Work to be completed ▸ Transcribe every record verbatim.

Input records ▸
★ ★ ★ ★ ★
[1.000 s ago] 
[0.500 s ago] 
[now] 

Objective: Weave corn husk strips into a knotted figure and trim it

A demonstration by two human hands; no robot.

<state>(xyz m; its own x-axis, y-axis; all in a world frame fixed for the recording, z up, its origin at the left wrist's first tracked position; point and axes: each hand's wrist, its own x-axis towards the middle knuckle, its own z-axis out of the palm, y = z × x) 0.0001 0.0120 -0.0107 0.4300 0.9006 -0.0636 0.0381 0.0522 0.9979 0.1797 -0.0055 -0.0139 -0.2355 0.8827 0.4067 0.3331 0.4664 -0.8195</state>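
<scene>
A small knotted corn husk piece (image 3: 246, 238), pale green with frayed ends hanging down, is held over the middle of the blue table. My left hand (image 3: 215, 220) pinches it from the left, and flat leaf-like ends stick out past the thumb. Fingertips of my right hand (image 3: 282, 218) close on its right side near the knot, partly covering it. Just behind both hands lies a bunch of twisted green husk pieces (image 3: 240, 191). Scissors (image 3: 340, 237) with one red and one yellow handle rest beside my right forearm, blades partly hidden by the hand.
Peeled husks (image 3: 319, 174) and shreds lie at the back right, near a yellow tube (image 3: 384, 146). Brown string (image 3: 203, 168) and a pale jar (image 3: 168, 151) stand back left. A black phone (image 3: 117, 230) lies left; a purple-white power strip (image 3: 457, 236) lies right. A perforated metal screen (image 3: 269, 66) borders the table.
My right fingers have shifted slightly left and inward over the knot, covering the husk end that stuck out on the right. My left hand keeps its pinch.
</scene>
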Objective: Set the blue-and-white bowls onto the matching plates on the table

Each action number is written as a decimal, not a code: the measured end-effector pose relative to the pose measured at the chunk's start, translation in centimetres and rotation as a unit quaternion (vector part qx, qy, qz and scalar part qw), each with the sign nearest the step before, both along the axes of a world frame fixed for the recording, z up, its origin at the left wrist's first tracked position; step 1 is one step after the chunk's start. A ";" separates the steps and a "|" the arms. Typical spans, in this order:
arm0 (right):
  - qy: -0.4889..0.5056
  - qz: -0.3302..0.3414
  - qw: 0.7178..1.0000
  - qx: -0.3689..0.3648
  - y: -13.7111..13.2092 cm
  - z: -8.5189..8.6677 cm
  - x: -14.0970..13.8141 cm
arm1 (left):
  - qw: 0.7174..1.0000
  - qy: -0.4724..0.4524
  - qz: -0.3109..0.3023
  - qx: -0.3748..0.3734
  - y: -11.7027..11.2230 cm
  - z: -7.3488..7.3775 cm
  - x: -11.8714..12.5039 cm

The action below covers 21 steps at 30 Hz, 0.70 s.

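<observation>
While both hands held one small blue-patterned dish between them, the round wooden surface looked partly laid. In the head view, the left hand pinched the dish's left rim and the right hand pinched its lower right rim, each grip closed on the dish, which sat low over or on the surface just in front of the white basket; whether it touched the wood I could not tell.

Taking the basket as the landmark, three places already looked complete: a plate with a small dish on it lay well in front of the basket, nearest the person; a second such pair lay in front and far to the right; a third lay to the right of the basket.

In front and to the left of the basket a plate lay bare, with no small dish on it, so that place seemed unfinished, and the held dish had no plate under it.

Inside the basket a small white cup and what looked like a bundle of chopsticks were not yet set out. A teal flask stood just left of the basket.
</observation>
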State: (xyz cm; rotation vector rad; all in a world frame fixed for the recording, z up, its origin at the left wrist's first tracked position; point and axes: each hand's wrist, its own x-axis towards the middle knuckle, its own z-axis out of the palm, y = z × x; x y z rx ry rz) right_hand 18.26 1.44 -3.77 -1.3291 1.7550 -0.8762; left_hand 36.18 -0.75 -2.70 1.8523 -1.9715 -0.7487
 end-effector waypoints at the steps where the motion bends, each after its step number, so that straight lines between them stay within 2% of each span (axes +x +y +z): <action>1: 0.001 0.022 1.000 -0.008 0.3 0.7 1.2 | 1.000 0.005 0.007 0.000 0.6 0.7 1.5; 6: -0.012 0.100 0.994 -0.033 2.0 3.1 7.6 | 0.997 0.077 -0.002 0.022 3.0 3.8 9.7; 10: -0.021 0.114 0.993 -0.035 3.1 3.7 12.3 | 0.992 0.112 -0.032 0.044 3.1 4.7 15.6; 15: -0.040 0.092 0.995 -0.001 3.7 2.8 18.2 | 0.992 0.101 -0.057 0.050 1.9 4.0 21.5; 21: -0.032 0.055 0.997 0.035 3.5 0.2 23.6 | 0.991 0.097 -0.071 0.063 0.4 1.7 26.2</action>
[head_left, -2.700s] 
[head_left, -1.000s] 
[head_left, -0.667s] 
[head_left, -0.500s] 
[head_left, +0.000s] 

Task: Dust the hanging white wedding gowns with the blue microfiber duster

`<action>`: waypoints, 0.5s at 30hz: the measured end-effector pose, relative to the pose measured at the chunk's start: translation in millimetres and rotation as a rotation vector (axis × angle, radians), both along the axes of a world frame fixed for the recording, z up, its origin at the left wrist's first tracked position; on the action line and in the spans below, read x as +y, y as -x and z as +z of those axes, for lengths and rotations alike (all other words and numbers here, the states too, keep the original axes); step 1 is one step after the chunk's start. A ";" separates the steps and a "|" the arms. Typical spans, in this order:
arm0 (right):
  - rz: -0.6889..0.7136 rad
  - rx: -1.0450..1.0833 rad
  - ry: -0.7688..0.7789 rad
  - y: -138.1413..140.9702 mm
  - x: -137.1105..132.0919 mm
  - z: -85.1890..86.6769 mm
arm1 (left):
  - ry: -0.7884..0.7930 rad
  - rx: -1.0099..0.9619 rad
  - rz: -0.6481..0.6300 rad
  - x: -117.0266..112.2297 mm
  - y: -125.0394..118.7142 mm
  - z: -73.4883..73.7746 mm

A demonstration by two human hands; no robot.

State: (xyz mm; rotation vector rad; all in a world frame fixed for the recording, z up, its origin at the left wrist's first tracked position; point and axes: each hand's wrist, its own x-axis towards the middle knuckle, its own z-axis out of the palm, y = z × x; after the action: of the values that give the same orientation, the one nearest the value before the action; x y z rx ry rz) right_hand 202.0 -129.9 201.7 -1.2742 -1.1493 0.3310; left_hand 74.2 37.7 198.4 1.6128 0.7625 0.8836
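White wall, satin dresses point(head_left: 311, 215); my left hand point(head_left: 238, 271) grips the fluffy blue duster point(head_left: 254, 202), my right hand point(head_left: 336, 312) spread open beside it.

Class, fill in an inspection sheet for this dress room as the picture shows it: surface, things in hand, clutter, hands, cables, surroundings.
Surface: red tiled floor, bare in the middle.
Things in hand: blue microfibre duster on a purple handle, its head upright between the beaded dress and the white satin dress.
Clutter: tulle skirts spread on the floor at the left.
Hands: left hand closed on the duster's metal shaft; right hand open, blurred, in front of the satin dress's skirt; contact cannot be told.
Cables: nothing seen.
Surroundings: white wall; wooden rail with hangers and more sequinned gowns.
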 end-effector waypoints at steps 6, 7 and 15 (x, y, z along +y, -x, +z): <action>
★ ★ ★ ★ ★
Exercise result ▸
[1.000 s ago] 
[0.500 s ago] 
[now] 

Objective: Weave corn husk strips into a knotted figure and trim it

A demonstration by two human hands; no robot.

<state>(xyz m; its own x-axis, y-axis; all in a world frame fixed for the recording, z up, its origin at the left wrist's first tracked position; point and axes: each hand's wrist, its own x-axis towards the middle knuckle, its own z-axis out of the palm, y = z × x) 0.0001 0.0120 -0.0107 0.4300 0.9006 -0.0636 0.0381 0.0522 0.9979 0.1797 -0.0055 -0.0139 -0.2355 0.8827 0.4067 0.3331 0.4664 -0.8195</state>
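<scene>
A small knotted corn husk piece (image 3: 246, 238), pale green with frayed ends hanging down, is held over the middle of the blue table. My left hand (image 3: 215, 220) pinches it from the left, and flat leaf-like ends stick out past the thumb. Fingertips of my right hand (image 3: 282, 218) close on its right side near the knot, partly covering it. Just behind both hands lies a bunch of twisted green husk pieces (image 3: 240, 191). Scissors (image 3: 340, 237) with one red and one yellow handle rest beside my right forearm, blades partly hidden by the hand.
Peeled husks (image 3: 319, 174) and shreds lie at the back right, near a yellow tube (image 3: 384, 146). Brown string (image 3: 203, 168) and a pale jar (image 3: 168, 151) stand back left. A black phone (image 3: 117, 230) lies left; a purple-white power strip (image 3: 457, 236) lies right. A perforated metal screen (image 3: 269, 66) borders the table.
My right fingers have shifted slightly left and inward over the knot, covering the husk end that stuck out on the right. My left hand keeps its pinch.
</scene>
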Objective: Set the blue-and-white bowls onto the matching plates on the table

Each action number is written as a decimal, not a code: the measured end-effector pose relative to the pose measured at the chunk's start, translation in centimetres and rotation as a unit quaternion (vector part qx, qy, qz and scalar part qw), each with the sign nearest the step before, both along the axes of a world frame fixed for the recording, z up, its origin at the left wrist's first tracked position; step 1 is one step after the chunk's start. A ";" separates the steps and a "|" the arms. Typical spans, in this order:
arm0 (right):
  - qy: -0.4889..0.5056
  - qz: -0.3302..0.3414
  - qw: 0.7178..1.0000
  - qx: -0.3689..0.3648
  - y: -13.7111..13.2092 cm
  - z: -8.5189..8.6677 cm
  - x: -14.0970..13.8141 cm
arm1 (left):
  - qw: 0.7174..1.0000
  - qy: -0.4724..0.4524
  - qz: -0.3109..0.3023
  - qx: -0.3748..0.3734
  - y: -11.7027..11.2230 cm
  - z: -7.3488..7.3775 cm
  - x: -11.8714..12.5039 cm

The action below covers 21 steps at 30 Hz, 0.70 s.

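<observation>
While both hands held one small blue-patterned dish between them, the round wooden surface looked partly laid. In the head view, the left hand pinched the dish's left rim and the right hand pinched its lower right rim, each grip closed on the dish, which sat low over or on the surface just in front of the white basket; whether it touched the wood I could not tell.

Taking the basket as the landmark, three places already looked complete: a plate with a small dish on it lay well in front of the basket, nearest the person; a second such pair lay in front and far to the right; a third lay to the right of the basket.

In front and to the left of the basket a plate lay bare, with no small dish on it, so that place seemed unfinished, and the held dish had no plate under it.

Inside the basket a small white cup and what looked like a bundle of chopsticks were not yet set out. A teal flask stood just left of the basket.
</observation>
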State: (xyz cm; rotation vector rad; all in a world frame fixed for the recording, z up, its origin at the left wrist's first tracked position; point and axes: each hand's wrist, its own x-axis towards the middle knuckle, its own z-axis out of the palm, y = z × x; x y z rx ry rz) right_hand 18.26 1.44 -3.77 -1.3291 1.7550 -0.8762; left_hand 36.18 -0.75 -2.70 1.8523 -1.9715 -0.7487
 end-effector waypoints at the steps where the motion bends, each after its step number, so that straight lines between them stay within 2% of each span (axes +x +y +z): <action>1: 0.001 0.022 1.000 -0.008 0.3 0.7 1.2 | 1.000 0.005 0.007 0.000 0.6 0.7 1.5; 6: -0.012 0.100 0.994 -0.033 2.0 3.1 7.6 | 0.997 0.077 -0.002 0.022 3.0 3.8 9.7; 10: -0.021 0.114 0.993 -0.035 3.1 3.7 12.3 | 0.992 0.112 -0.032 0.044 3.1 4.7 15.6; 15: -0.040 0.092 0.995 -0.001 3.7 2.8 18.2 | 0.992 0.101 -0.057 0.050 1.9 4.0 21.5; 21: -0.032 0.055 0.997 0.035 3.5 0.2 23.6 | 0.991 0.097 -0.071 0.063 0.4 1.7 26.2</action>
[head_left, -2.700s] 
[head_left, -1.000s] 
[head_left, -0.667s] 
[head_left, -0.500s] 
[head_left, +0.000s] 

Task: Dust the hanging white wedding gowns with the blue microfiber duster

`<action>`: waypoints, 0.5s at 30hz: the measured end-effector pose, relative to the pose measured at the chunk's start: translation in millimetres and rotation as a rotation vector (axis × angle, radians), both along the axes of a world frame fixed for the recording, z up, its origin at the left wrist's first tracked position; on the action line and in the spans below, read x as +y, y as -x and z as +z of those axes, for lengths and rotations alike (all other words and numbers here, the states too, keep the original axes); step 1 is one step after the chunk's start. A ";" separates the steps and a "|" the arms. Typical spans, in this order:
arm0 (right):
  - rz: -0.6889..0.7136 rad
  - rx: -1.0450..1.0833 rad
  - ry: -0.7688..0.7789 rad
  - y: -138.1413..140.9702 mm
  - x: -137.1105..132.0919 mm
  - z: -85.1890..86.6769 mm
arm1 (left):
  - ry: -0.7884..0.7930 rad
  - rx: -1.0099..0.9619 rad
  - rz: -0.6481..0.6300 rad
  - x: -117.0266..112.2297 mm
  - y: -125.0394..118.7142 mm
  - z: -73.4883..73.7746 mm

A demonstration by two human hands; no robot.

State: (xyz mm; rotation vector rad; all in a world frame fixed for the recording, z up, its origin at the left wrist's first tracked position; point and axes: each hand's wrist, its own x-axis towards the middle knuckle, its own z-axis out of the palm, y = z × x; after the action: of the values that give the same orientation, the one nearest the value before the action; x y z rx ry rz) right_hand 202.0 -129.9 201.7 -1.2742 -1.1493 0.3310; left_hand 74.2 37.7 198.4 1.6128 0.7625 0.8836
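White wall, satin dresses point(head_left: 311, 215); my left hand point(head_left: 238, 271) grips the fluffy blue duster point(head_left: 254, 202), my right hand point(head_left: 336, 312) spread open beside it.

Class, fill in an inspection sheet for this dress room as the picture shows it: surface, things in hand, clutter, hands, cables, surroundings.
Surface: red tiled floor, bare in the middle.
Things in hand: blue microfibre duster on a purple handle, its head upright between the beaded dress and the white satin dress.
Clutter: tulle skirts spread on the floor at the left.
Hands: left hand closed on the duster's metal shaft; right hand open, blurred, in front of the satin dress's skirt; contact cannot be told.
Cables: nothing seen.
Surroundings: white wall; wooden rail with hangers and more sequinned gowns.
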 end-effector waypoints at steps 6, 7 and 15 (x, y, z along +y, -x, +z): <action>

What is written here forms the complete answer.